Excerpts from the book written by famed Watergate reporter Bob Woodward were published by the Washington Post on Tuesday. The book, which is scheduled for release on Sept. 11, is the latest to detail tensions within the White House under Mr. Trump’s 20-month-old presidency.

“It’s just another bad book,” Trump told the Daily Caller.

According to the book, Mr. Trump told Defense Secretary Jim Mattis that he wanted to have Assad assassinated after the Syrian president launched a chemical attack on civilians in April 2017.

Mattis told the president he would “get right on it,” but instead developed a plan for a limited air strike that did not threaten Assad personally.

Mattis told associates after a separate incident that Trump acted like “a fifth — or sixth-grader,” according to the book.

White House spokeswoman Sarah Sanders said the book is “nothing more than fabricated stories, many by former disgruntled employees, told to make the president look bad.”

Nikki Haley, the U.S. ambassador to the United Nations, also cast doubt on the account about Assad.

“I have the pleasure of being privy to those conversations … and I have not once heard the president talk about assassinating Assad,” Haley told reporters on Tuesday.

The Pentagon declined to comment.

Woodward gained national fame for his reporting on the Watergate scandal in the 1970s, and has since written a series of books that provide behind-the-scenes glimpses of presidential administrations and other Washington institutions. For this book, Woodward spoke to top aides and other insiders with the understanding that he would not reveal how he got his information, the Post said.

Among his other revelations: Former top economic adviser Gary Cohn stole a letter off Trump’s desk that the president planned to sign that would withdraw the United States from a trade agreement with South Korea.
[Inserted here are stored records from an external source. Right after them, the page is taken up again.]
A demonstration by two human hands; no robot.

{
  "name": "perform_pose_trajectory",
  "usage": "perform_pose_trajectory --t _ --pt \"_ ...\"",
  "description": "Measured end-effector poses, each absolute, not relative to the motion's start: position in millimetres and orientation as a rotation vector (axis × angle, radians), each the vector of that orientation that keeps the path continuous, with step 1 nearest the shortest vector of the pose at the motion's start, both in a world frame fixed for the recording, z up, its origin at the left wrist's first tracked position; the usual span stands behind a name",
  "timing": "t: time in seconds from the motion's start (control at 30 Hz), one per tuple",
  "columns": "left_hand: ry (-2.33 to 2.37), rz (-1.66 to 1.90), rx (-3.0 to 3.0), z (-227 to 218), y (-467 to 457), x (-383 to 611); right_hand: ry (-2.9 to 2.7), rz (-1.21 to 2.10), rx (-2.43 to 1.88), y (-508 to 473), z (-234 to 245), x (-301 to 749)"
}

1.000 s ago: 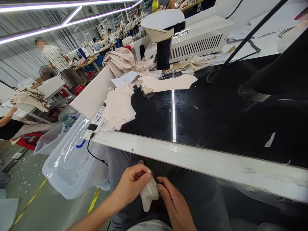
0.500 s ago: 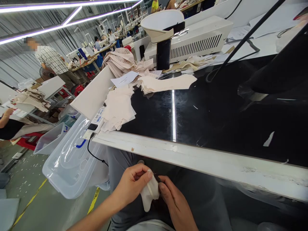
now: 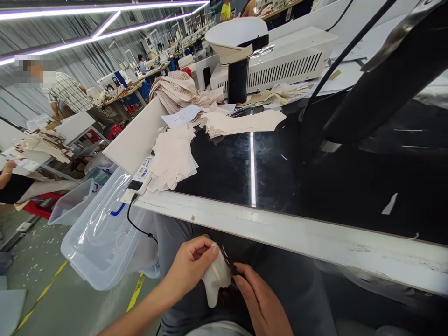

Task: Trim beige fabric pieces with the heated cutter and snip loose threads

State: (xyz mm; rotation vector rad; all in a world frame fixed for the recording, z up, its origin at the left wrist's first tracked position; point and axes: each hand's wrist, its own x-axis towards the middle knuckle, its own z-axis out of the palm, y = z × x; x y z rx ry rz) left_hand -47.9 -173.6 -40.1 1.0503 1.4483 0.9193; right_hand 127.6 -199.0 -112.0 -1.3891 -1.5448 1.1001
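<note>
Over my lap, below the table edge, my left hand [image 3: 194, 261] pinches a small cream fabric piece [image 3: 216, 277] between thumb and fingers. The cloth hangs down from the pinch, its lower end loose. My right hand [image 3: 261, 298] is at the cloth's right side, thumb and forefinger closed on small dark snips [image 3: 231, 268]. Thin bright tips of the snips show beside the cloth's upper right edge; their body is mostly hidden and blurred.
The table has a white front edge [image 3: 315, 238] and a glossy black top [image 3: 224, 172]. Stacked cream fabric pieces [image 3: 173, 156] lie at its left. Behind stands a vented white machine [image 3: 283, 60]. A black arm [image 3: 385, 88] reaches over the right side. A clear plastic bin [image 3: 101, 233] is at left.
My right hand has shifted slightly right and down from the cloth, and the snips' tips now show. My left hand barely moves. The black arm has swung leftward over the table.
</note>
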Motion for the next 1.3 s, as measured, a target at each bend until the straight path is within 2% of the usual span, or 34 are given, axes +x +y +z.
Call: perform_pose_trajectory --t 0.23,1.3 --pt "1.437 0.925 1.103 -35.0 -173.6 -43.8 -1.460 1.295 -1.257 -196.2 -117.3 124.2" --pt "1.490 0.865 1.112 -33.6 -177.4 -45.7 -1.424 1.302 -1.301 -195.8 -120.0 121.7"
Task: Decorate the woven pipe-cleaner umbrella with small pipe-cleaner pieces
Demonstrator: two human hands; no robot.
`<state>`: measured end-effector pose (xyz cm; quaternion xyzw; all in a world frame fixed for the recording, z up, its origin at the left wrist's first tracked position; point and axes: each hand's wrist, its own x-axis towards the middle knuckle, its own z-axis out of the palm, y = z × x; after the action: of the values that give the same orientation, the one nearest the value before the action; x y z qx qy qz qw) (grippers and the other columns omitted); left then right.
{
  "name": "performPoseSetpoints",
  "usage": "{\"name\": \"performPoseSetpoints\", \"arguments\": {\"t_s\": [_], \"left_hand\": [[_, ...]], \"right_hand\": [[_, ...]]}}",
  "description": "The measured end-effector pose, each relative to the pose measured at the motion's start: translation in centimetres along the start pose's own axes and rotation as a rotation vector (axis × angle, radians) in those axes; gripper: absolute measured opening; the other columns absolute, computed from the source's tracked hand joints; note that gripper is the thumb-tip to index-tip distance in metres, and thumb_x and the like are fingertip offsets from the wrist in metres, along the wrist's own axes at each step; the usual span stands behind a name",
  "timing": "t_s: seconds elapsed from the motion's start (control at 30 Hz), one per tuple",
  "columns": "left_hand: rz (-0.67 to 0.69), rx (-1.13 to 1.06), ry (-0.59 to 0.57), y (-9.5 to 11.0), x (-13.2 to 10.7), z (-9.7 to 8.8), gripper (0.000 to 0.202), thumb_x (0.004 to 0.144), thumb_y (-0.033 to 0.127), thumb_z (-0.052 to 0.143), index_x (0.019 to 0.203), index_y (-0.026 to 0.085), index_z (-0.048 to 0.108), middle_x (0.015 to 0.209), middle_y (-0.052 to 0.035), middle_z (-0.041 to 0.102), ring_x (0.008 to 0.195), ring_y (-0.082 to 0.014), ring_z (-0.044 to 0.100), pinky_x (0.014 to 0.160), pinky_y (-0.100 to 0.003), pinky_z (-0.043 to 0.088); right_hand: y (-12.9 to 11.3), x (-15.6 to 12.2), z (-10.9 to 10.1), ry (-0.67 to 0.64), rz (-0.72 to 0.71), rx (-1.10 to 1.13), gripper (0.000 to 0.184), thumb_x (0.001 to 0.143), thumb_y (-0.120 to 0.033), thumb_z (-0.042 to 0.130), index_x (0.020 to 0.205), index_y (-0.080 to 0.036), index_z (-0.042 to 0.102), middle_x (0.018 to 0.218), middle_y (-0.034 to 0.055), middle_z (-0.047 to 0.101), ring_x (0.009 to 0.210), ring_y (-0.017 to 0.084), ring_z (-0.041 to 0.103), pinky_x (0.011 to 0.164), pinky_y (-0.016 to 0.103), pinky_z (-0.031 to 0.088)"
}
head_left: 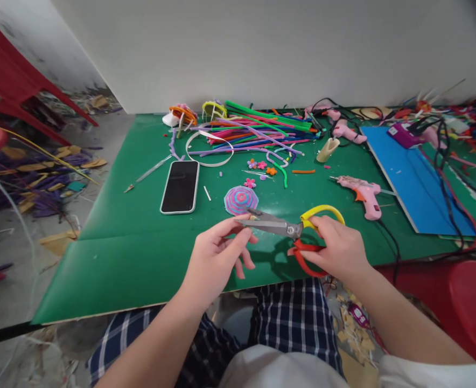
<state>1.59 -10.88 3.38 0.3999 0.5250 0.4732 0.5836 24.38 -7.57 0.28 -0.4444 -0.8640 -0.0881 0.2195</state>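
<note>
The right hand (338, 249) clamps the scissors (290, 229), blades pointing left toward the left hand's (216, 258) pinched fingers (238, 223).

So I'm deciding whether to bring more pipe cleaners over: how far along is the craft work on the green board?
Done, it seems: a striped pink-and-blue disc lies finished beside small flowers. In hand: the right hand holds scissors, blades nearly closed at the left hand's fingertips; what is being cut is too small to tell. Left: a big pile of uncut pipe cleaners and a bare white hoop.
</note>
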Motion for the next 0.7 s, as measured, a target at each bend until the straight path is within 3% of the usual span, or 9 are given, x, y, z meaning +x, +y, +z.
{"name": "performPoseSetpoints", "arguments": {"t_s": [0.53,0.7], "left_hand": [[-0.051,0.036,-0.076,-0.8,0.2,1.3,0.023,0.078,0.03,0.054,0.097,0.016,0.058,0.065,0.0023,0.054,0.035,-0.0013,0.04,0.027,-0.012,0.032],[-0.105,0.004,-0.104,-0.9,0.3,1.7,0.019,0.079,0.027,0.054,0.093,0.015,0.059,0.064,0.0023,0.055,0.032,0.0015,0.034,0.028,-0.011,0.026]], "right_hand": [[0.9,-1.8,-0.1,-0.041,-0.001,0.012,0.054,0.067,-0.056,0.059,0.095,-0.01,0.054,0.076,0.0071,0.066,0.061,0.016,0.06,0.051,0.025,0.042],[0.9,-2.1,-0.2,-0.06,0.013,0.017,0.042,0.072,-0.049,0.056,0.092,-0.012,0.054,0.078,0.0067,0.068,0.066,0.016,0.063,0.052,0.024,0.04]]}}
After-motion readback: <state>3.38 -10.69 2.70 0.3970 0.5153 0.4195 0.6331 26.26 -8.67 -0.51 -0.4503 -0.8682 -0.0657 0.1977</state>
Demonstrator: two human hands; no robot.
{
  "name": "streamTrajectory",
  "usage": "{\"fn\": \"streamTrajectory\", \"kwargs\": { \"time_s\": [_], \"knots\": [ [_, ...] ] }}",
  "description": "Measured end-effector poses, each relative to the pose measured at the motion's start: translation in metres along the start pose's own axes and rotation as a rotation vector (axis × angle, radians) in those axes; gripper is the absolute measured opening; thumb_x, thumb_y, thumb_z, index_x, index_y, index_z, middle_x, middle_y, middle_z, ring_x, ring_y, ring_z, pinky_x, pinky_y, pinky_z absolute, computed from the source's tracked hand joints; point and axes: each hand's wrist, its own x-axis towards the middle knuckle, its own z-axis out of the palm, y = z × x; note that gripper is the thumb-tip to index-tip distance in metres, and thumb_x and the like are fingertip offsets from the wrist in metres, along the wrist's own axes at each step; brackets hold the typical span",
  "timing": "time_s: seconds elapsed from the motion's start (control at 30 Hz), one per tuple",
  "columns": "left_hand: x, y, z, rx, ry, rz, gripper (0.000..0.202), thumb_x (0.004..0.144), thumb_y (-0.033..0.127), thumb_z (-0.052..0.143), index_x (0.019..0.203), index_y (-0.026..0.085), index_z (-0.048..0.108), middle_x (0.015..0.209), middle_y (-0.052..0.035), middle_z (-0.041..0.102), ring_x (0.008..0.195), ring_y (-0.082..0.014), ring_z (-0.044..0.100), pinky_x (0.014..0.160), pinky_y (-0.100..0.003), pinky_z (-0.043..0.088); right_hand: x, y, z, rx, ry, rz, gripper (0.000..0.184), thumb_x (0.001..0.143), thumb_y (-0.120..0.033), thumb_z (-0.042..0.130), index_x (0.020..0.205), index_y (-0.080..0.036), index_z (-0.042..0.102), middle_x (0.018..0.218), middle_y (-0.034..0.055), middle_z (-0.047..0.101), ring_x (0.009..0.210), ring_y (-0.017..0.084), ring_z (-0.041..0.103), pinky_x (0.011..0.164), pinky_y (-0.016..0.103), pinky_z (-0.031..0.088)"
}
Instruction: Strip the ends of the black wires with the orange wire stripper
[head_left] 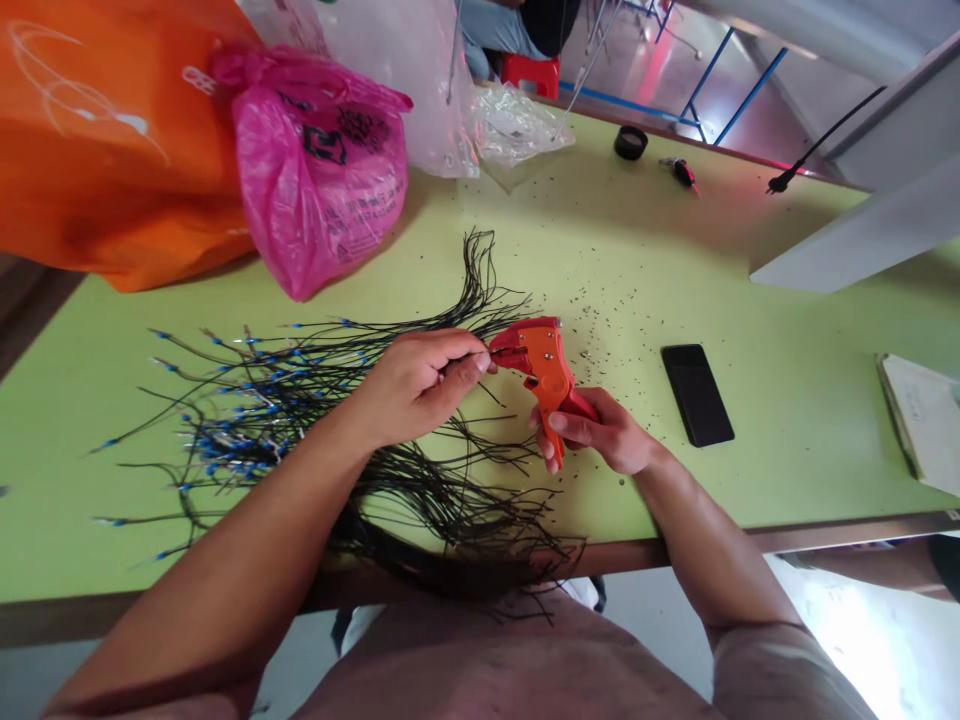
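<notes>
My right hand (600, 432) is wrapped round the handles of a red and orange wire stripper (546, 362), its jaws facing left. Pinched between the thumb and forefinger of my left hand (420, 385) is a thin black wire, its end at the stripper's jaws; the fingers partly hide it. Under and around my left forearm lies a big spread of black wires (420, 490). Many carry blue connectors (232, 445) at their left ends. Some wires hang over the table's front edge.
Tiny black scraps dot the green table (787, 430). A black phone (697, 395) lies to the right, near a notebook (922, 420). At the back are a pink bag (322, 190), an orange bag (112, 130), a black ring (631, 142) and a plug (780, 183). Someone sits beyond.
</notes>
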Motion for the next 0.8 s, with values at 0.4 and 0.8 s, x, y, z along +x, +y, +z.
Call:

Cohn, who tried to rein in Trump’s protectionist policies, also planned to remove a similar memo that would have withdrawn the United States from the North American Free Trade Agreement with Mexico and Canada, Woodward wrote.

“I’ll just take the paper off his desk,” Cohn told another White House aide, according to the book.

Trump said that did not take place. “It’s just made up,” he told the Daily Caller.

The United States remains part of both trade agreements as it negotiates new terms.

Trump treated top aides with scorn, the book says, telling Commerce Secretary Wilbur Ross that he was past his prime and calling Attorney General Jeff Sessions “mentally retarded.”